In a June 1 talk to the Bernstein Strategic Decisions Conference in New York, Hinrichs said the Jacksonville-based railroad company is spending an additional $1 million to $2 million per quarter for paid sick leave.
“The benefit we get for resolving this issue - making it a more desirable workplace to be in, the morale of our employees, the edge of our employees, we think far exceeds the cost that comes with that,” he said.
CSX has announced agreements with 10 unions in recent months to provide paid sick leave and has two more to go, “but we’ll get there,” Hinrichs said.
Hinrichs has made efforts to improve morale at CSX’s operations throughout the eastern half of the U.S. since he joined the company in September, and he thinks those efforts are helping to improve the efficiency of its network.
“Conversely, if they (employees) are feeling disgruntled or not appreciated or not valued or unhappy, they can really slow us down because our network is a service business. It’s all about people,” he said.

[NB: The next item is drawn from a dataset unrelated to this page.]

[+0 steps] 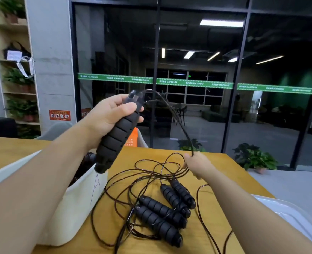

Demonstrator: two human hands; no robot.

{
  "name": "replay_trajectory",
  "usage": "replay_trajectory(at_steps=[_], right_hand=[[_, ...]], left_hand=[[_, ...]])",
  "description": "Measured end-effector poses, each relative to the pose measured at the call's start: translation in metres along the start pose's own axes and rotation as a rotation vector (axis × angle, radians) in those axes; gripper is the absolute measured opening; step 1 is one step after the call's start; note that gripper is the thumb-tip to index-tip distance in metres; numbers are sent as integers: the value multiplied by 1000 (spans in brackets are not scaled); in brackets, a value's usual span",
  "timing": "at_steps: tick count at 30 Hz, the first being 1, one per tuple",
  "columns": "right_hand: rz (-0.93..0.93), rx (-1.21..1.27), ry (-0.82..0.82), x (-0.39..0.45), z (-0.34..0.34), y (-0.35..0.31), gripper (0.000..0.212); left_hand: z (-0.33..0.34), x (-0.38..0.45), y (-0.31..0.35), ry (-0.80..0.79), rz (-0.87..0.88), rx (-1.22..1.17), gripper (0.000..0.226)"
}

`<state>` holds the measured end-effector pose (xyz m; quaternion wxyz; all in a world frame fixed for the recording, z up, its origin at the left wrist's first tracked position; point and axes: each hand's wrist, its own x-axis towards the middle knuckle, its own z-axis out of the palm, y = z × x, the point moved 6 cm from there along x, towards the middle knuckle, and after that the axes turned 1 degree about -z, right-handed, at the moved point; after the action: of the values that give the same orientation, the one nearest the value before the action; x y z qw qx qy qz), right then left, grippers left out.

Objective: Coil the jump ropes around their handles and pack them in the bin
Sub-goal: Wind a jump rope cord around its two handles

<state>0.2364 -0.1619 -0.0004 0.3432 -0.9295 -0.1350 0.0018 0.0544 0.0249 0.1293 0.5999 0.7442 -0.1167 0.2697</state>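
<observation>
My left hand (107, 114) grips the upper end of black ribbed jump-rope handles (114, 138), held upright above the white bin (81, 198). A thin dark rope (179, 118) arcs from their top down to my right hand (195, 165), which pinches it above the table. On the wooden table (225, 171) lie several more black handles (162, 209) in two pairs amid a loose tangle of dark rope (125, 182). Inside the bin a dark coiled rope bundle (86, 162) shows, partly hidden by my left arm.
A white lid or tray (287, 215) sits at the table's right front corner. Behind the bin are a grey chair (59, 130) and an orange object (132, 138). A glass wall and potted plants (252, 156) stand beyond the table's far edge.
</observation>
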Motion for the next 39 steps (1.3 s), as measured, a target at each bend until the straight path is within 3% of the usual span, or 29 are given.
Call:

“I think it’s critical to understand that having people with the right frame of mind to deliver for the customer and deliver for the company is really critical and resolving this paid sick leave issue and the attendance policies all contribute to that attitude.”
Also on June 1, UBS analyst Thomas Wadewitz upgraded his rating on CSX from “neutral” to “buy,” saying in his research note the “service performance provides visibility to future growth.”
Wadewitz expects CSX’s intermodal freight volumes to bottom out in the second quarter and industrial-related volumes to eventually bottom out next year. He expects CSX to benefit from its service improvements when volumes turn around.
“With rail stocks typically bottoming several months before volumes bottom and CSX trading at only 15 times on our 2024 estimated EPS, we believe now is an attractive entry point ahead of a potential volume inflection in 2024,” he said.